---- Available data

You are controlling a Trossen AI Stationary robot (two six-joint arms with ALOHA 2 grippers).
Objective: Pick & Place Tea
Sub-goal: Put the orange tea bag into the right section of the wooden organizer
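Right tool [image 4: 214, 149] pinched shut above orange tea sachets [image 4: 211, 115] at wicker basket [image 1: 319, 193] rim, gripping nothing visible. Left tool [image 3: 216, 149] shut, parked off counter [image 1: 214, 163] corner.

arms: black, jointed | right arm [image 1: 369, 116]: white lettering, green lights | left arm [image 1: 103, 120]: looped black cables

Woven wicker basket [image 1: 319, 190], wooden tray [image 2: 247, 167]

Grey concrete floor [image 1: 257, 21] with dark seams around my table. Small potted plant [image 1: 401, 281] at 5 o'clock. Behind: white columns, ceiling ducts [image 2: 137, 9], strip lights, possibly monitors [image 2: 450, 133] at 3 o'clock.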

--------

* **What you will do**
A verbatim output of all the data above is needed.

* **Exercise result**
You are controlling a Trossen AI Stationary robot (two six-joint arms with ALOHA 2 grippers).
Objective: Pick & Place Tea
Sub-goal: Put the orange tea bag into the right section of the wooden organizer
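Right tool [image 4: 214, 149] pinched shut above orange tea sachets [image 4: 211, 115] at wicker basket [image 1: 319, 193] rim, gripping nothing visible. Left tool [image 3: 216, 149] shut, parked off counter [image 1: 214, 163] corner.

arms: black, jointed | right arm [image 1: 369, 116]: white lettering, green lights | left arm [image 1: 103, 120]: looped black cables

Woven wicker basket [image 1: 319, 190], wooden tray [image 2: 247, 167]

Grey concrete floor [image 1: 257, 21] with dark seams around my table. Small potted plant [image 1: 401, 281] at 5 o'clock. Behind: white columns, ceiling ducts [image 2: 137, 9], strip lights, possibly monitors [image 2: 450, 133] at 3 o'clock.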

There is no more output to give.